The thin supply of homes for sale has helped drive this year's housing rebound. The market has finally started to shed the excess number of homes built during the housing boom.
At the same time, more people are looking to buy or rent a home after living with relatives or friends during and immediately after the Great Recession. And mortgage rates have been near record lows all year, making homes more affordable.
Though new homes represent only a small portion of the housing market, they have a disproportionate impact on the economy. Each home built creates an average of three jobs for a year and generates about $90,000 in tax revenue, according to statistics from the National Association of Home Builders.

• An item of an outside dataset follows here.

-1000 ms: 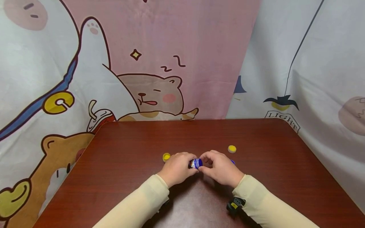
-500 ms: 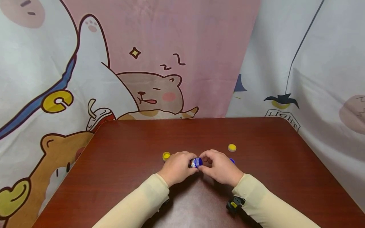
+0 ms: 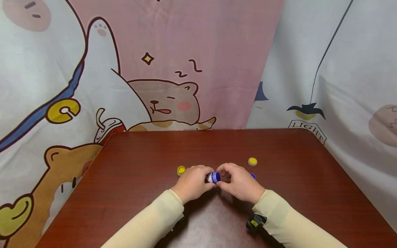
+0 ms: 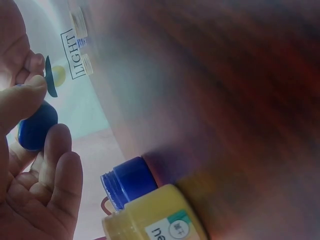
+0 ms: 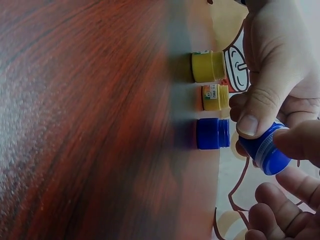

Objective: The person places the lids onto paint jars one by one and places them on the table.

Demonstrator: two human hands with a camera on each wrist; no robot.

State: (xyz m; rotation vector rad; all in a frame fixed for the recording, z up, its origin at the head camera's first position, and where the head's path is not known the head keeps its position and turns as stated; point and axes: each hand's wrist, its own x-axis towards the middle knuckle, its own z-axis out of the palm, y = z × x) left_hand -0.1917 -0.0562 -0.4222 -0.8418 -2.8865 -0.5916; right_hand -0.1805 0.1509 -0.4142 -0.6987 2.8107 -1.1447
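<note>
reddish-brown tabletop (image 3: 211, 224), grained and glossy toward the near side. two cream sleeves (image 3: 149, 220) enter from below; a black wrist device (image 3: 256, 223) shows beneath the right cuff. at mid-table, the left hand (image 3: 193, 182) grips a small blue jar (image 3: 213, 177), tilted on its side and held above the surface, its pale label partly visible. the right hand (image 3: 239, 183) meets it from the other side, thumb and index finger in a narrow pinch at the jar's exposed blue end. the held jar thus lies between the two hands. just beyond the left hand, the right wrist view shows three standing jars with threaded necks, in a row: a larger yellow jar (image 5: 206, 67), a smaller yellow jar (image 5: 212, 98) and a blue standing jar (image 5: 209, 133). beyond the right hand lie a blue disc (image 3: 253, 175), partly hidden, and, farther, a yellow disc (image 3: 252, 161) with a pale rim. background: printed cloth (image 3: 235, 62) with a sleeping bear and the word "light".
</note>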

Sales of previously occupied homes are near five-year highs, excluding temporary spikes in 2009 and 2010 when a homebuyer tax credit boosted purchases. Builders, meanwhile, are increasingly confident that the recovery has legs. A measure of their confidence rose to the highest level in six and a half years this month. And builders broke ground on new homes and apartments last month at the fastest pace in more than four years.
The Standard & Poor's/Case-Shiller home price index, released Tuesday, found that prices rose in most major cities in September compared to August. They rose 3.6 percent in the third quarter compared to the same period last year.
There are still factors dragging on a housing recovery. Many Americans, particularly first-time homebuyers, are unable to qualify for a mortgage or can't afford larger down payments.